Task statement
In the listing below, find the line holding "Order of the" and the line holding "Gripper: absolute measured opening". Write out those two lines and all lines between, exactly, and nothing more.

=== Section Start ===

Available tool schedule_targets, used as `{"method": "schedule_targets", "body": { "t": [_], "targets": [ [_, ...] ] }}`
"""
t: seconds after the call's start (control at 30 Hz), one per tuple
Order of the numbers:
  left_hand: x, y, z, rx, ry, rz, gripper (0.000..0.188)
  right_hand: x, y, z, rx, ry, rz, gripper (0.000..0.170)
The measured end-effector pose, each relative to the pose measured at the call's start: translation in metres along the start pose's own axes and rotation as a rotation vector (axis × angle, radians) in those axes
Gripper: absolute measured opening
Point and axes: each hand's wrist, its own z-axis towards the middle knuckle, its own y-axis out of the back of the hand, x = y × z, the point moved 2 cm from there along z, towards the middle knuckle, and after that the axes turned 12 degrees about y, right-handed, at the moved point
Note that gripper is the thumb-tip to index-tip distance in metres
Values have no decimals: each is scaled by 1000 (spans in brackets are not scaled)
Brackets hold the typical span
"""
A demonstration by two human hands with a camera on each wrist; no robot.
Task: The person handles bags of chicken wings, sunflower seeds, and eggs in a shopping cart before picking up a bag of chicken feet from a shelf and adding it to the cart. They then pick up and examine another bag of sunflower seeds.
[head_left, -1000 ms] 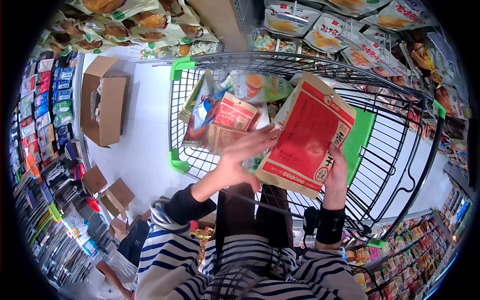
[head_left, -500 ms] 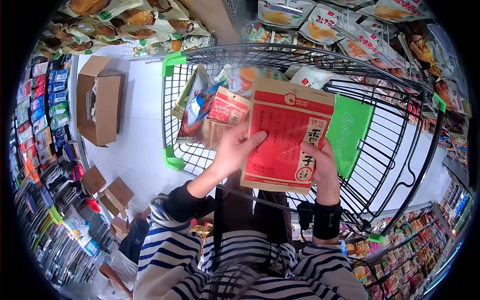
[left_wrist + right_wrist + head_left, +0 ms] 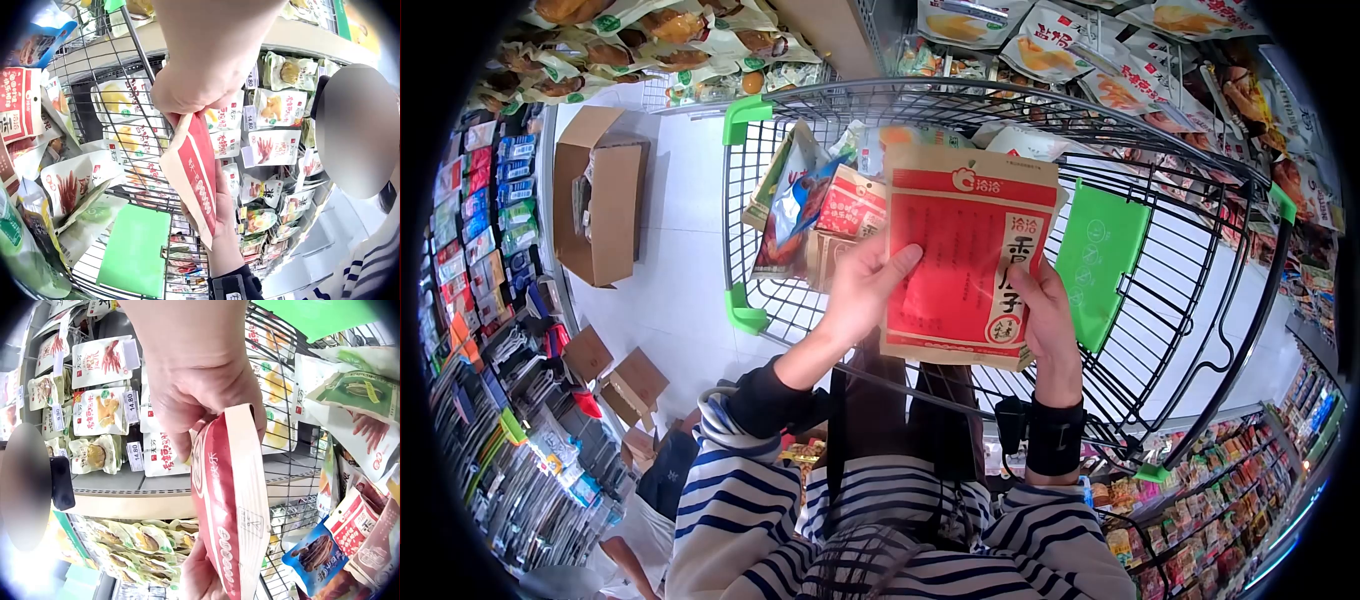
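Note:
A red and tan paper bag of sunflower seeds (image 3: 955, 265) stands upright between both hands over the shopping cart's near side, its printed face towards me. My left hand (image 3: 865, 290) grips its left edge, thumb pressed on the red front. At the right edge my right hand (image 3: 1050, 315) pinches the bag, thumb across the label strip with the black characters. The left wrist view shows the bag (image 3: 194, 178) edge-on, with fingers behind it. In the right wrist view its tan edge (image 3: 247, 500) and slightly bulging side appear below my right hand (image 3: 203, 387).
Inside the wire cart (image 3: 1170, 330) lie a smaller red packet (image 3: 852, 207), a blue pouch (image 3: 805, 205) and other packaged food. A green panel (image 3: 1103, 265) is on its right. Packaged-food shelves, cardboard boxes (image 3: 605, 215) and another person (image 3: 635, 540) surround it.
The bag has turned from slanted to upright and moved left, its front facing me. My left hand, earlier open beside it, now grips its left edge. Over the last half second the bag rose slightly.

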Motion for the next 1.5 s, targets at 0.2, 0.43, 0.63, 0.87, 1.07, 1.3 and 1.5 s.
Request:
{"method": "schedule_targets", "body": {
  "t": [0.2,0.43,0.63,0.87,1.07,1.3,1.5],
  "targets": [
    [6,5,2,-53,32,-62,21,2,-9,-1,89,40,-168,36],
    [1,-5,-5,-20,34,-23,29,1,-7,-5,115,77,-204,33],
    [1,-6,-7,-24,11,89,35,0,-10,-7,124,96,-225,31],
    [-4,-9,-7,-62,-12,141,31,0,-13,-8,100,105,-205,31],
    [-8,-11,-6,-91,21,128,29,-3,-11,-8,103,93,-184,31],
    [-7,-9,-5,-91,26,49,29,-5,-12,-8,118,72,-160,29],
    [-6,-10,-5,-77,18,67,30,-4,-12,-8,98,56,-161,28]
  ]
}}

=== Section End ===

Answer section
Order of the numbers:
  left_hand: x, y, z, rx, ry, rz, gripper (0.000..0.188)
  right_hand: x, y, z, rx, ry, rz, gripper (0.000..0.170)
The measured end-effector pose, each relative to the pose measured at the call's start: translation in metres along the start pose's own axes and rotation as a rotation vector (axis × angle, radians) in those axes
Gripper: absolute measured opening

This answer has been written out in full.